Durante los sexenios de Felipe Calderón y Enrique Peña Nieto, el Servicio de Administración Tributaria (SAT) realizó 9,941 condonaciones de impuestos, lo que evitó que 172 mil 335 millones 775 mil 366 pesos ingresaran a las arcas del Gobierno Federal entre 2007 y 2015.

Calderón condonó durante su sexenio 83,077 millones 217 mil 954 pesos. Entre 2013 y 2015, durante la gestión de Peña Nieto, se condonaron 89,258 millones 557 mil 412 pesos.

Las condonaciones de impuestos son programas de gobierno de corta duración que ofrecen diversos beneficios fiscales a las personas, a cambio de que se pongan al corriente con sus pagos. Aunque perdonan grandes deudas, permiten recuperar recursos que son usados por el gobierno.

Hasta hoy, la lista de impuestos condonados con nombres de contribuyentes y montos no podía ser consultada por el público, ya que los datos eran protegidos por el secreto fiscal. Pero en 2015 el Instituto Nacional de Transparencia determinó que la información relativa a las amnistías fiscales debía ser pública. Sin embargo, el SAT no había hecho público el listado.

Luego de una batalla legal de dos años y medio emprendida por Fundar, Centro de Análisis e Investigación, se logró que el Pleno del Tribunal Colegiado en Materia Administrativa del Primer Circuito resolviera una contradicción de tesis, que determina que los nombres y montos de los beneficiarios de condonaciones fiscales deben ser publicados.

Como parte de su reporte Privilegios Fiscales: Beneficios Inexplicables para Unos Cuantos, Fundar determinó que, para que las amnistías sean realmente efectivas, deben ocurrir de manera extraordinaria. “Si se utilizan constantemente, los contribuyentes (sobre todo los más ricos) comienzan a evadir o retrasar el pago de impuestos porque saben que en cualquier momento se les perdonará de nuevo”, señala la dependencia.

Más del 70% de los 172 mil millones de pesos perdonados por el SAT beneficiaron a tan sólo 88 grandes contribuyentes. A pesar de que 7,884 contribuyentes fueron incluidos en los programas de amnistía y en mecanismos de condonación, este grupo reducido dejó de pagar más de 122 mil millones de pesos.

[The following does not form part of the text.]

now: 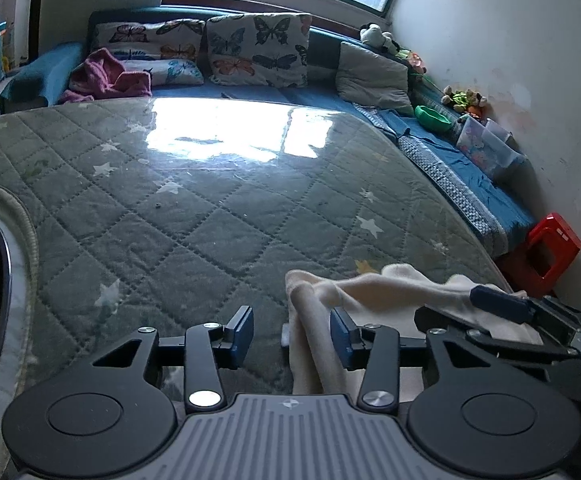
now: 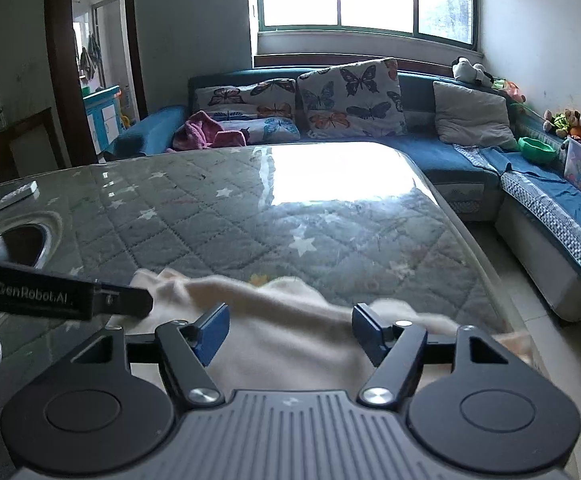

Los impuestos y adeudos fiscales pudieron haber sido perdonados por dos razones: para apoyar económicamente a las personas o para buscar que los contribuyentes incumplidos se regularizaran.

Fundar plantea que los beneficios fiscales pueden otorgarse, por ejemplo, cuando ocurre un desastre natural. “Así, en lugar de que los contribuyentes paguen sus adeudos, el gobierno permite que esos recursos los usen para normalizar su situación económica”.

También existen condonaciones que buscan regularizar a los contribuyentes y son aplicadas para que el gobierno recupere una parte de lo que deben. “Lo más común es que se perdonen multas a cambio de que las personas paguen sus adeudos más grandes, aunque también suelen condonarse impuestos cuando el gobierno implementa una amnistía fiscal”.

Fundar precisa que todas las personas pueden solicitar que sus adeudos sean perdonados, pero en los hechos los principales beneficiarios son las empresas y personas físicas de mayores ingresos.

El pasado 24 de septiembre, el presidente Andrés Manuel López Obrador presentó al Congreso de la Unión una iniciativa de reforma al Artículo 28 de la Constitución para prohibir las condonaciones y exenciones de impuestos en el país. Sin embargo, la información de alrededor de 201 grandes contribuyentes beneficiados por amnistías fiscales durante los sexenios de Felipe Calderón y Enrique Peña Nieto continúa en la opacidad.

Aún después de que el Pleno del Tribunal Colegiado en Materia Administrativa del Primer Circuito resolvió una contradicción de tesis que determinaba que los nombres y montos de los beneficiarios de condonaciones fiscales debían ser publicados, los 201 contribuyentes mantienen amparos que impiden su publicación, argumentando que se violentan sus datos personales.

Debido a que cada amparo tiene un trámite distinto y serán resueltos en diferentes momentos, el SAT actualizará paulatinamente la información de los contribuyentes que vayan perdiendo sus amparos.

Aunque estos casos podrían llegar a la Suprema Corte de Justicia, Fundar tiene confianza en que se resuelvan a favor de los solicitantes de información y se contribuya para conocer los privilegios fiscales.